Fully pivot. This archetype anticipates an accelerated energy transition with oil and gas peaking imminently and limited up cycles in the future. It will be hard to consistently beat the cost of capital, and certain capabilities, such as high-end engineering and R&D, will be better valued in emerging areas. OFSE companies pursuing such a complete portfolio shift will undergo a full metamorphosis into new energy service, equipment, or solutions providers.

There is no universally right choice; each archetype comes with its own challenges, but all have been successfully embraced by companies across industries. However, OFSE companies that opt to fully pivot should reject conventional wisdom that says this path entails simply following the client. Success in new energy markets requires serious effort—including setting a clear focus, developing a robust and coherent transition process, and developing the skills and capacity to deliver—especially as margins are typically lower than in the oil and gas sector.

Phase two: Place your bets

The second phase of the journey entails preparing to identify the market segments—and the investible opportunities within them—to pursue. Possibilities include solar, on- and offshore wind, geothermal, hydrogen, and CCUS, among others. This can be achieved with a three-step iterative process:

  • Step one: Complete an intrinsic economic analysis of various potential markets (for example, at the subsegment, detailed value-chain level).
  • Step two: Evaluate subsegments (individually and in aggregate) for fit with the strategic archetype.
  • Step three: Shortlist the subsegments that align with the company’s core capabilities.

The results of this exercise will have implications on the operating model. Some of the new businesses may need a different structure from that of legacy OFSE businesses, which will require careful tailoring of the organization. For instance, new businesses might depend on close coordination with newer or different stakeholders such as new suppliers, policy makers, and different end customers.

Phase three: Deliver the strategy

Finally, the third phase of implementation can begin: pursuing the organic (for example, create a dedicated business unit) and inorganic (for example, acquire a company) moves required to realize the strategic initiatives and implement the strategy. Successfully delivering the strategy is just as important as creating the right strategy in the first place, if not more so. A forthcoming article will explore this idea further.

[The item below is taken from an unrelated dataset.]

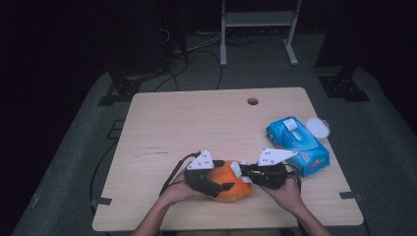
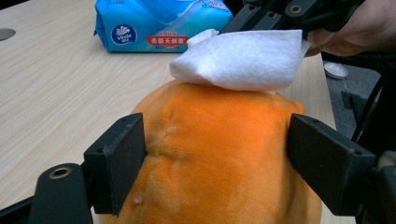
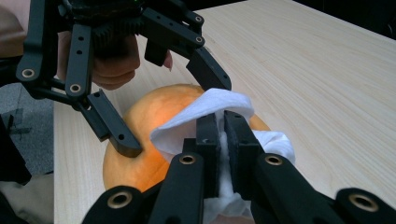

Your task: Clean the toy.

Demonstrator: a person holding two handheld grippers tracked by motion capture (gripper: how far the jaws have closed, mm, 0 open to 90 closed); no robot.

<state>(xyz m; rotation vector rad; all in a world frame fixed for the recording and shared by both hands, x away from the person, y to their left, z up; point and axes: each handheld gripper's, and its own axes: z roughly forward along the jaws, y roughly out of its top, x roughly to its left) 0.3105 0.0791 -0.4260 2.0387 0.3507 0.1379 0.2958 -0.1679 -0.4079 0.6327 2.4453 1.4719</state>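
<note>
Orange plush toy near the front edge of the worktop, clamped at both flanks by the left gripper. White wipe pinched tight in the right gripper, lying flat on the crown of the toy, right over it and touching the fur. From here, wiping stroke best run across the top of the toy toward the left gripper, the blue tissue pack lying beyond the toy on its right.

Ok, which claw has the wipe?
The right claw, shut on the white wipe atop the orange plush. The left claw grips the plush's sides instead.
</note>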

OFSE companies face a daunting challenge. While there are several new growth segments to choose from, each has distinct characteristics and a risk/return profile that differs from the others and from traditional oil and gas markets. Moreover, whereas nascent markets such as hydrogen and CCUS are still addressing fundamental questions about underlying technology and ramp-up speed, relatively mature markets such as solar and onshore wind are already getting crowded; hence, they have sharply declining returns.

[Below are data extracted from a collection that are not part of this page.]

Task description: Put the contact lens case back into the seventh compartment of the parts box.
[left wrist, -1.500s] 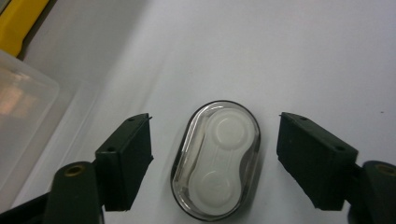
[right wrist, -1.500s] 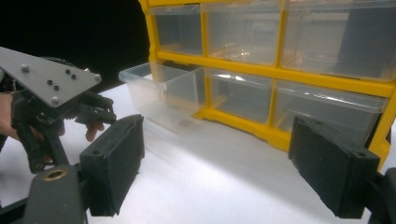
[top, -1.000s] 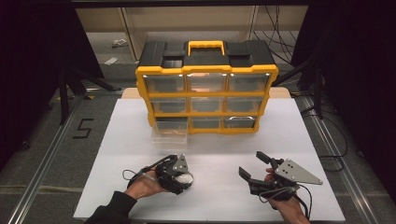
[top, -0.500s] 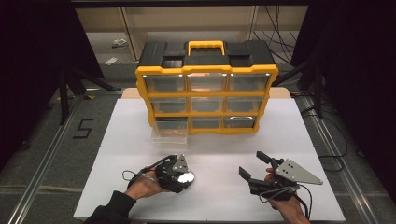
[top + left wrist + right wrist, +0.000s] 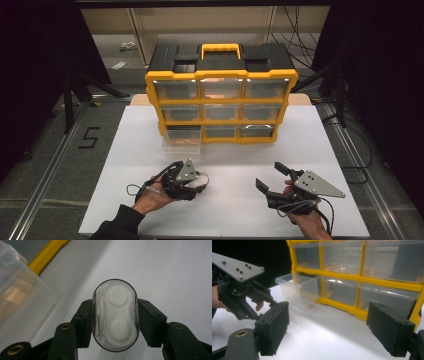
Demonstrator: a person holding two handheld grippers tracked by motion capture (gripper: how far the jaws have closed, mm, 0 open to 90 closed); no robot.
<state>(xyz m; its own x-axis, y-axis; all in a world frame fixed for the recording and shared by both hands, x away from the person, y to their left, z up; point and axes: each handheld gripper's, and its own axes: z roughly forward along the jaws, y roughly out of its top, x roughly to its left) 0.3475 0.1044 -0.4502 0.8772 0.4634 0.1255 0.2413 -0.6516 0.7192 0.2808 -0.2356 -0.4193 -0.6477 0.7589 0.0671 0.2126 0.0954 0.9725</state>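
Gripping a clear oval contact-lens case point(image 5: 115, 315) at frame centre, the left gripper point(image 5: 192, 180) sits lower left; lower right, the right gripper point(image 5: 272, 177) gapes empty. Upper centre stands a yellow drawer cabinet point(image 5: 221, 102), its bottom-left drawer point(image 5: 181, 140) pulled out.

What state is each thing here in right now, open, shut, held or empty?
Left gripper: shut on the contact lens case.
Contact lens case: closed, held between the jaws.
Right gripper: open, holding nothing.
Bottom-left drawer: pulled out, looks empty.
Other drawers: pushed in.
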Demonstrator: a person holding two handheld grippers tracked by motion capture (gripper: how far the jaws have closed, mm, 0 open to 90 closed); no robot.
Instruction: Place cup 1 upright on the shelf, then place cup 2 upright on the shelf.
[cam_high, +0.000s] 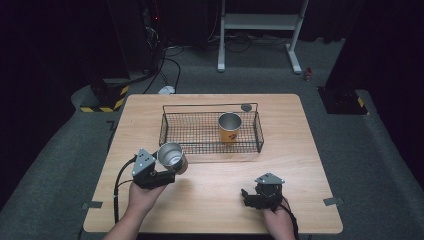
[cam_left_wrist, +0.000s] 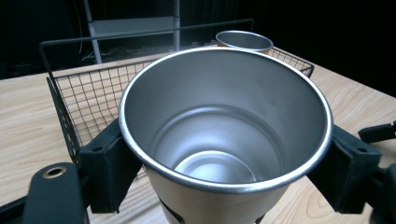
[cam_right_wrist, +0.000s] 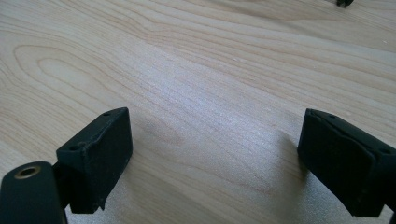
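Note:
My left gripper (cam_high: 172, 165) is shut on a steel cup (cam_high: 171, 156) with a pale outer wall, held just in front of the wire basket (cam_high: 210, 148) at its left end. In the left gripper view the cup (cam_left_wrist: 224, 140) stands upright and empty between the two black pads (cam_left_wrist: 107, 168). A second steel cup with an orange wrap (cam_high: 230, 127) stands inside the basket toward its right; its rim (cam_left_wrist: 244, 40) shows beyond the held cup. My right gripper (cam_high: 245, 196) rests low near the table's front right, open, with bare wood between its pads (cam_right_wrist: 100, 154).
The black wire basket (cam_left_wrist: 70, 112) sits at the middle back of the wooden table (cam_high: 295, 150). A white metal stand (cam_high: 260, 22) and cables lie on the floor beyond the table. Bare wood lies between the two grippers.

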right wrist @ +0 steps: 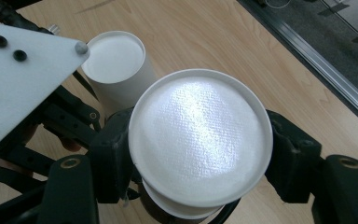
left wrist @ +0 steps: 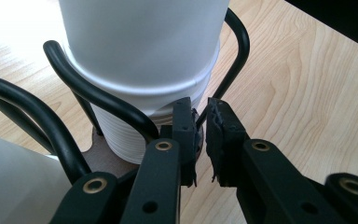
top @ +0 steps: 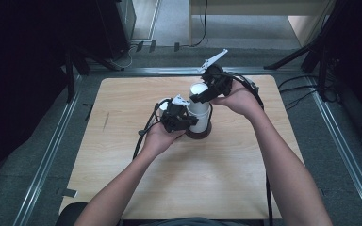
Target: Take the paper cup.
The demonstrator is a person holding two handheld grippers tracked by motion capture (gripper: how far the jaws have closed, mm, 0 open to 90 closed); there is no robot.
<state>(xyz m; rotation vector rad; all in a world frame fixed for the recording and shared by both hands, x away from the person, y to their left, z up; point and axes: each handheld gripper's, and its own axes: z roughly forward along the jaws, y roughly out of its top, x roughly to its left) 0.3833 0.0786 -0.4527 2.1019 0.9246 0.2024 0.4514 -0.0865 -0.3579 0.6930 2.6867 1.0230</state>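
Gripping the top white cup of a stack in a black wire holder mid-table, the right claw is closing on its rim. The left claw, nearly shut, is pinching the holder's wire. Next, I judge: lifting straight up.

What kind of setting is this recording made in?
Probably a lab recording station, not a home: a bare wooden table edged by metal floor rails, dark stands and loose cables on grey carpet.
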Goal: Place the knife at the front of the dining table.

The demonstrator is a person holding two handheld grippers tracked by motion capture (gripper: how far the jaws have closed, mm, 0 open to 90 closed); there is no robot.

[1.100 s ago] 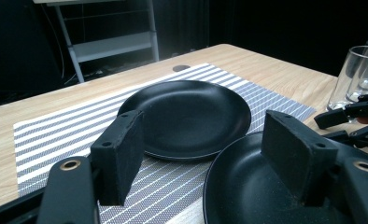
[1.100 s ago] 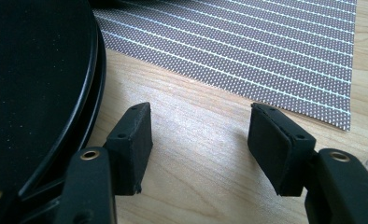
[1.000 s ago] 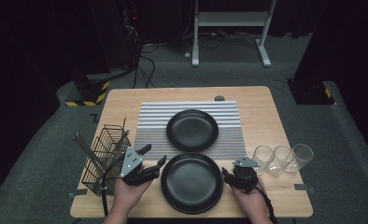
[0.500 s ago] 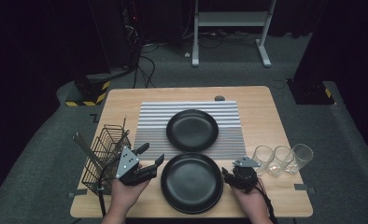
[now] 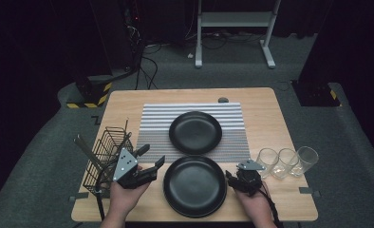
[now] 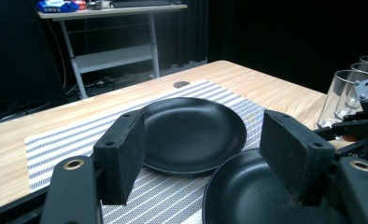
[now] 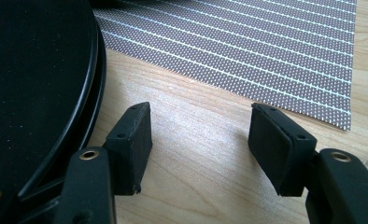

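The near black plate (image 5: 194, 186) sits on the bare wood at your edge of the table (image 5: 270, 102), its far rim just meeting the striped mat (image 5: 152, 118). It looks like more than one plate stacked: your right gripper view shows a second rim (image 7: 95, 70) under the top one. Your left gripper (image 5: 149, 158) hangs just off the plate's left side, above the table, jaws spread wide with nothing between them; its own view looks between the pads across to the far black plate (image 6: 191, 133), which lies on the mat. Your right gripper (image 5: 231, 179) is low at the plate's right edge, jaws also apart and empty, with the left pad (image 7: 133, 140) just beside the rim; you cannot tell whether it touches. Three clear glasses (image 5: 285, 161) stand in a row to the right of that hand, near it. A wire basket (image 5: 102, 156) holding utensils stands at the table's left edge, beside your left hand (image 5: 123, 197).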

Overall, the risk/return profile for renewables is still unclear. In less mature markets, venture capital–like returns are possible, but multiple small investments may be needed to get venture capital–style diversification.

If successful, a strategic shift of this magnitude can unlock significant value. But one thing is certain: not all OFSE companies will succeed or even survive. While creating a robust energy-transition strategy is a formidable task, evading or delaying it will certainly be detrimental to long-term success. In a rapidly evolving global energy industry, OFSE companies must act swiftly and pursue an informed strategy. Capital markets have shown that passively riding out the cycle and waiting for the upswing is not an option in the long run.